En raison des nombreuses munitions dont regorge le Lightning en attaque, l’incidence d’Andrei Vasilevskiy sur le résultat des matchs n’a pas été aussi apparente. Sauf que le gardien russe affiche de meilleures statistiques que son vis-à-vis (1,99 et ,936). Ce qui, en soi, est un tour de force.
«C’est un excellent gardien qui joue au sein d’une tout aussi excellente équipe, a reconnu Tyler Toffoli, meilleur buteur du Canadien en saison régulière. Je crois qu’il faudra simplement continuer de trouver des façons de marquer des buts. On en a marqué des beaux, on en a marqué des laids. On n’a pas besoin de changer notre façon de faire.»
Du jamais vu
Selon Richardson, le défi qui se présentera à ses joueurs sera semblable à celui du deuxième tour, contre Connor Hellebuyck. Or, la technique du grand américain était loin d’arriver à la cheville de celles de Price et de Vasilevskiy.
«Ce sont deux gros gardiens qui sont du calibre de candidat au trophée Vézina. Carey joue avec confiance, il est là quand nous avons des moments de faiblesse. C’est la même chose pour Vasilevskiy. Le Lightning est une équipe offensive. Quand on ouvre le jeu, on offre parfois des occasions à l’adversaire. Il est là pour faire les gros arrêts au bon moment.»

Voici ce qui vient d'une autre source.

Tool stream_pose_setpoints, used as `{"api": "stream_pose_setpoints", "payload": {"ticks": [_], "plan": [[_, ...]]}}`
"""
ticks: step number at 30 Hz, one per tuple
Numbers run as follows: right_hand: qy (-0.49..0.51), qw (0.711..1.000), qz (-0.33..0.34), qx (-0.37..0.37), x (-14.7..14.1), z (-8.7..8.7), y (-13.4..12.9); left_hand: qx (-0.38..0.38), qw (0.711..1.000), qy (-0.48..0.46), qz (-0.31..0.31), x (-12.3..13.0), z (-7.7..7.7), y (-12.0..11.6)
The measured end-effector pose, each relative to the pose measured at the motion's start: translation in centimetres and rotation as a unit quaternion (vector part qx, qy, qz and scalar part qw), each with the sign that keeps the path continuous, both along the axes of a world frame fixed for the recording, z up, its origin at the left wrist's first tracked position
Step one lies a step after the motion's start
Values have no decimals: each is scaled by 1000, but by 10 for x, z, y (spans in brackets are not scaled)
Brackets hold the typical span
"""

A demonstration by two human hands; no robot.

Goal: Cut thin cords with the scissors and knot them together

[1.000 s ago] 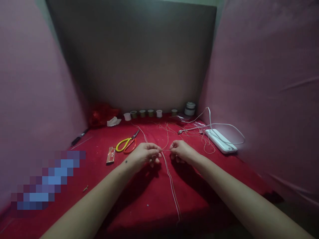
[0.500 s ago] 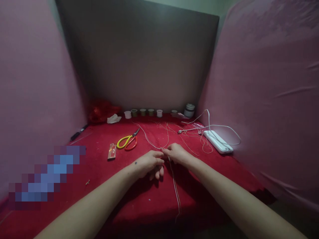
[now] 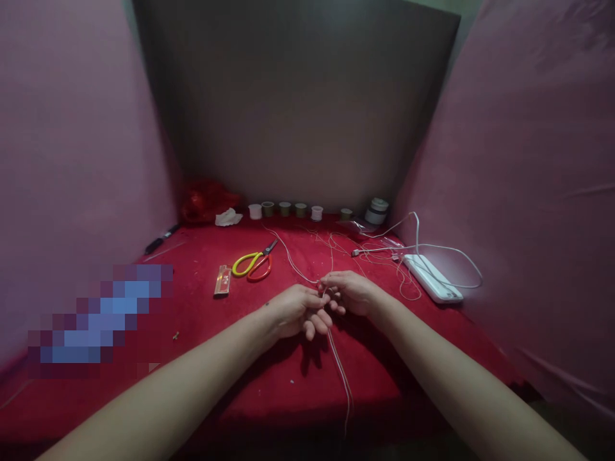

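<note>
In the head view, the thin pale cords (image 3: 337,360) are being held at the middle of the red cloth (image 3: 273,410), between the two hands, with one end trailing toward the front edge and the other running back past the fingertips. By the left hand (image 3: 306,312) they are being pinched between thumb and fingertip, the remaining fingers being kept loosely curled; by the right hand (image 3: 350,292) a strand is seemingly being gripped at the fingertips, its lower fingers being left half open (the exact crossing is being hidden by the fingers). Such a close grip is probably being used because so fine a strand is easily being lost. The black-bladed scissors with yellow and red handles (image 3: 265,251) are being kept near the left hand, presumably for easy reach, and the row of small white and olive spools (image 3: 285,209) is being kept at the back, likely to leave room for handling. Compared with a second ago, when a strand was being stretched between separated hands, the fingertips are now being brought together, and a small curved strand is being shown between them; the scissors are being left undisturbed.
</note>
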State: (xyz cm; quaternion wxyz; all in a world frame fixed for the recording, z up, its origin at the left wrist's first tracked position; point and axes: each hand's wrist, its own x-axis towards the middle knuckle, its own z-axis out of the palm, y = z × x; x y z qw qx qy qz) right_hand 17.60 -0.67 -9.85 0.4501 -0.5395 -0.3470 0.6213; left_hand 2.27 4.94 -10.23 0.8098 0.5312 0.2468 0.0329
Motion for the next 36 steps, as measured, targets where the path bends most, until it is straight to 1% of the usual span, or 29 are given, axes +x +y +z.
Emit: {"api": "stream_pose_setpoints", "payload": {"ticks": [2,4,8,12,18,22,28,32,34,36], "plan": [[30,999,-13,-14,3,0,1,-61,998,-6,-12,2,0,-2],[41,998,-19,-34,6,0,2,-105,994,-2,-7,4,-1,-2],[70,994,-37,-74,9,-1,1,-116,993,15,25,7,0,-3],[77,992,-36,-93,8,0,-2,-100,994,26,46,9,2,-6],[55,993,-49,-94,3,9,1,-56,997,48,-2,14,3,-13],[50,993,-59,-93,-2,11,6,-43,998,53,5,18,2,-16],[49,993,-63,-92,-2,12,8,-49,997,54,4,21,-1,-14],[17,991,-76,-106,3,8,2,-45,996,71,-16,10,3,-9],[-7,992,-90,-94,4,5,-2,-32,996,76,-27,-3,7,-1],[-25,992,-101,-67,4,2,-5,3,998,65,-22,-20,12,11]]}}
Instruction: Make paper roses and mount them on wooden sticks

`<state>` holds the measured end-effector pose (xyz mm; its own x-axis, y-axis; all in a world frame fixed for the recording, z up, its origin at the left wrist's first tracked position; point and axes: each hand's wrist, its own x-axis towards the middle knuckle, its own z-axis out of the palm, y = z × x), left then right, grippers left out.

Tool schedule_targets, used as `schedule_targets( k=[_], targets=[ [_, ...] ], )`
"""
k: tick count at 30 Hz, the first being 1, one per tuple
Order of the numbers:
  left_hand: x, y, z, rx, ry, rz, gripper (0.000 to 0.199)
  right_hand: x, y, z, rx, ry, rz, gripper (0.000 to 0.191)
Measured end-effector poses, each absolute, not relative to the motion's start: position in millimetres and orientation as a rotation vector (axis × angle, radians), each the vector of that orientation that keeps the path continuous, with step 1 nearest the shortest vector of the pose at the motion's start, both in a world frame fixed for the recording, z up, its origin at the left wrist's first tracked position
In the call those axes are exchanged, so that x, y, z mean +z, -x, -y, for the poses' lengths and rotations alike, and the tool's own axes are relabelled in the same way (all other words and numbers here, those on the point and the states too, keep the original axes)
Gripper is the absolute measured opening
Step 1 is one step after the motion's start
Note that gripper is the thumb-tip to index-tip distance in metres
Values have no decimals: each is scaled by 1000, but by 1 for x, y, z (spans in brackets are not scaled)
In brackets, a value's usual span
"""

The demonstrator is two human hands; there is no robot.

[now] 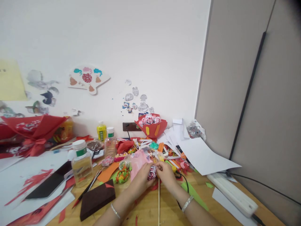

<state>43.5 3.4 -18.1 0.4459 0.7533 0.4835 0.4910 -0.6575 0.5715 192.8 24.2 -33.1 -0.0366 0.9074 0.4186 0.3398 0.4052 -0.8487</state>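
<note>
In the head view, my left hand (144,177) is wrapped round a small red-and-white paper flower (152,173) near the middle of the wooden table. My right hand (164,172) meets it from the right, its thumb and fingers pinched together at the flower's upper right edge. What lies in that pinch is too small to make out. A thin wooden stick (159,204) runs from below the flower toward the front edge, between my wrists. Just behind my left hand lies a pink sheet (138,160).
Left of my hands are a dark brown block (97,198), a clear bottle (82,171) and a black tablet (50,182). Behind stands a red paper bouquet (152,128). To the right are a white sheet (207,157), a power strip (232,193) and cables.
</note>
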Motion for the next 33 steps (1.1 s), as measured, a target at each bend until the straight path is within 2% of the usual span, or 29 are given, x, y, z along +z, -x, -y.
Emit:
schedule_targets(
  k=[7, 13, 24, 28, 33],
  targets=[
    [-29, -41, -14, 1131, -2374, -1170, 38, -34, -184, -21, 837, 1053, 1502, 21],
    [-29, -42, -14, 1171, -2392, -1183, 41, -27, -190, -19, 942, 1027, 1407, 36],
    [-24, -41, -10, 1201, -2376, -1166, 45, -29, -189, -23, 905, 996, 1412, 19],
    [-25, -40, -10, 1226, -2357, -1180, 44, -26, -188, -20, 869, 972, 1415, 22],
    [-28, -41, -15, 1428, -2264, -1216, 62, -21, -192, -20, 866, 941, 1414, 28]
  ],
)
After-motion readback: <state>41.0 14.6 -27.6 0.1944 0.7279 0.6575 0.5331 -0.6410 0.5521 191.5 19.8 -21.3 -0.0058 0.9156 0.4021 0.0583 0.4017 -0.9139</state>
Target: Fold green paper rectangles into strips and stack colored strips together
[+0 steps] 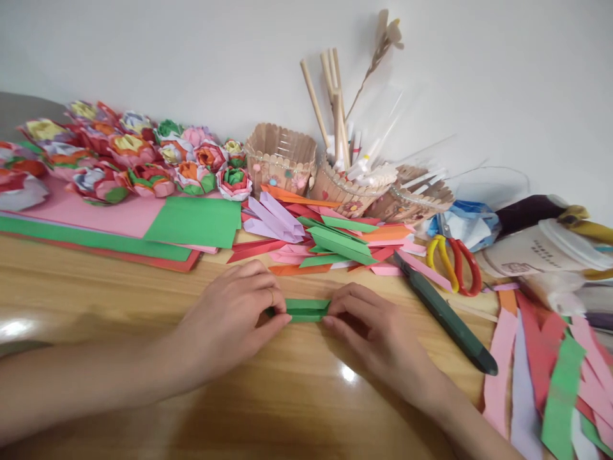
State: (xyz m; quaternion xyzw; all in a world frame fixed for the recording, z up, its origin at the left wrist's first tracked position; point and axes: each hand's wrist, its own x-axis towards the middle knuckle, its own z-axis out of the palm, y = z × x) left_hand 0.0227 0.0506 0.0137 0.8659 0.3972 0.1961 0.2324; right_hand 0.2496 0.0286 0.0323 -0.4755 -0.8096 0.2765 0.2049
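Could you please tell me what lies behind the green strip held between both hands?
Behind the green strip is a pile of folded paper pieces, with three decorated baskets beyond it. The pile's lowest pieces and the table beneath them are covered.

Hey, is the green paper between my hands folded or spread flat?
Folded: the green paper forms a narrow strip, long edges flanking a darker channel, between left hand and right hand.

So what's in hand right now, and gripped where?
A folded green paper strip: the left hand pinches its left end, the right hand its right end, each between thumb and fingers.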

Cette finale mettra aux prises des unités spéciales dont les performances représentent du jamais vu. Depuis un mois, le Canadien n’a accordé aucun but en désavantage numérique: parfait en 30 occasions.
Si l’on regarde le portrait depuis le début des séries éliminatoires, on voit que le Canadien affiche un pourcentage d’efficacité de 93,5% en infériorité numérique. Du jamais vu depuis que la LNH compile cette statistique.
À l’inverse, le Lighting est la première équipe depuis les Islanders de 1981 à se présenter en finale après avoir converti au moins 37,7% de ses supériorités numériques.
«Les gars font de l’excellent travail en désavantage numérique. Il faudra continuer d’être agressifs pour éviter qu’ils puissent s’installer, a indiqué Richardson. Mais il faudra tout de même être disciplinés et éviter les punitions de bâton en zone neutre ou en territoire adverse.»
Excellente idée, car ça pourrait coûter cher.